Conclude l’avvocata Filomena Gallo, Segretaria nazionale dell’Associazione Luca Coscioni e coordinatrice del collegio legale di studio e difesa di Marco Cappato: “Abbiamo evidenziato, nel corso dell’udienza del 19 giugno scorso in  Corte Costituzionale, le questioni che oggi troviamo poste nella nuova questione di legittimità costituzionale in riferimento alla discriminazione tra malati nell’accesso all’aiuto al suicidio e sotto il profilo della ragionevolezza. L’ordinanza di rimessione conferma anche che tutte le eccezioni di inammissibilità sollevate dall’avvocatura dello Stato – a nome del Governo – nell’udienza in Corte costituzionale sono destituite di ogni fondamento, dal momento che la rilevanza della questione risulta confermata proprio dalle storie della signora Elena e del signor Romano. Attendiamo ora la decisione dei giudici della Corte costituzionale”.

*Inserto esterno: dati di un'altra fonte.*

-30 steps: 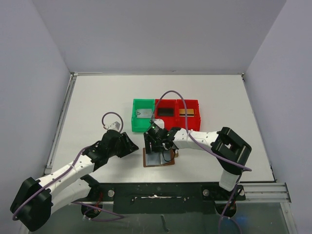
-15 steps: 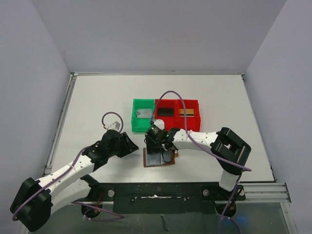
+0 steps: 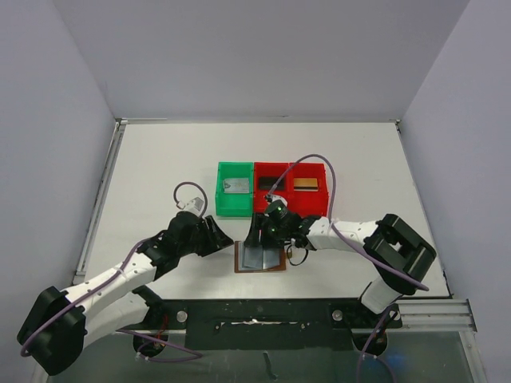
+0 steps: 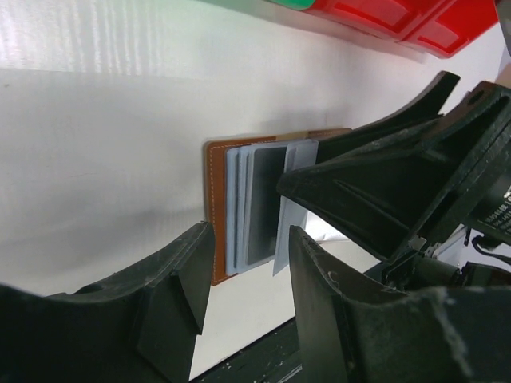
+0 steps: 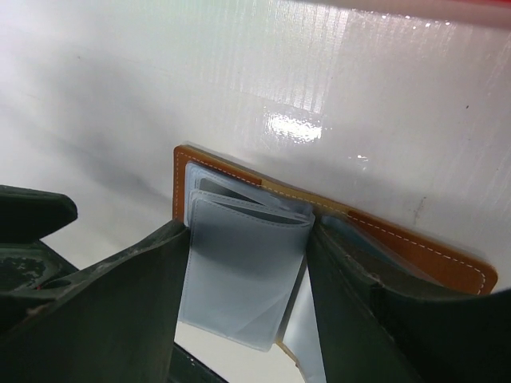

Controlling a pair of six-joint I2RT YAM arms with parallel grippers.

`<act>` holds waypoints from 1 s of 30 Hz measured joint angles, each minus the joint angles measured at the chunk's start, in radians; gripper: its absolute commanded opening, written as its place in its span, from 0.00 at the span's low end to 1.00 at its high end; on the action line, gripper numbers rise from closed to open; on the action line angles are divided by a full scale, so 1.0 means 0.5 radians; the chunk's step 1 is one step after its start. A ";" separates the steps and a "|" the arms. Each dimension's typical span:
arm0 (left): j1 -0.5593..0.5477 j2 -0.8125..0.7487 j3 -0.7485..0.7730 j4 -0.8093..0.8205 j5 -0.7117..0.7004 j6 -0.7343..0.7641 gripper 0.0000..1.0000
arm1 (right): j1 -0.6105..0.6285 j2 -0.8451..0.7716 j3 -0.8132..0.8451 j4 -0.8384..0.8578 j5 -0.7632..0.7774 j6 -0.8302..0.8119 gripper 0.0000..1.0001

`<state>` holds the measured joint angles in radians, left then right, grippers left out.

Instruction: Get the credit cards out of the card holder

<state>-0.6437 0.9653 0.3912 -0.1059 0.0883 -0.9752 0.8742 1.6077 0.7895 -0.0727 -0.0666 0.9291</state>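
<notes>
The card holder lies open on the table, brown leather with pale blue-grey sleeves fanned up. My right gripper is open and points down at it, a finger on each side of the sleeve stack. In the right wrist view the sleeves look clear and fill the gap of the gripper. My left gripper is open and empty just left of the holder; in its own view it faces the sleeves. A dark shape, perhaps a card, shows in one sleeve.
Three small bins stand behind the holder. The green bin holds a silver-grey card. The two red bins hold a black card and a gold card. The table's front rail is just below the holder.
The right arm swung to the right and its fingers now straddle the lifted sleeves. The left gripper moved a little right, closer to the holder.
</notes>
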 measured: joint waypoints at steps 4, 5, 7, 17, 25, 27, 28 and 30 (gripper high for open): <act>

➡ Approfondimento: i casi di Elena e Romano

A differenza di Massimiliano, affetto da sclerosi multipla e completamente dipendente dall’assistenza di terze persone per ogni attività quotidiana, la GIP di Milano evidenzia che la signora Elena, a seguito dell’evolvere del cancro che l’aveva colpita, non intendeva essere ricoverata o supportata nelle sue funzioni vitali da macchinari. Per questo aveva chiesto di essere sottoposta a sedazione profonda, ricevendo tuttavia un diniego dal momento che tale strada avrebbe potuto essere percorsa solo nel caso fosse stata ‘assistita ed ancorata a supporto vitale meccanico’. La sua unica alternativa, dunque, era morire in Svizzera, autosomministrandosi un farmaco letale, prima che la malattia le avesse compromesso le funzioni cognitive.

Romano, affetto invece da una forma atipica di Parkinson, che aveva compromesso la sua mobilità e autonomia, aveva più volte manifestato la volontà di porre fine volontariamente alla sua vita, consapevole che nessuna terapia avrebbe potuto migliorare la sua condizione. Aveva rifiutato categoricamente l’ausilio di presidi quali a esempio la PEG per la nutrizione forzata. Era lucido e determinato nel non voler accettare ulteriori e maggiori sofferenze rispetto a quelle che già la vita gli stava destinando.

Il GIP di Milano ha rilevato che le condizioni di Elena e di Romano erano dunque, soprattutto in relazione al tipo di patologia e alla sua evoluzione, diverse da quelle di Massimiliano, perché soprattutto nel caso della signora Elena non c’era alcuna forma di sostegno vitale, avendo questa in parte conservato una minima autonomia, nonostante il veloce evolversi della patologia e che entrambi avevano di fatto rifiutato trattamenti invasivi in quanto, come evidenzia la stessa Procura della Repubblica, nel proporre una lettura costituzionalmente orientata dell’articolo 580, “rallenterebbero il processo patologico e ritarderebbero la morte senza poterla impedire, ma sarebbero futili o espressivi di accanimento terapeutico secondo la scienza medica, non dignitosi secondo la percezione del malato, e forieri di ulteriori sofferenze per coloro che lo accudiscono”.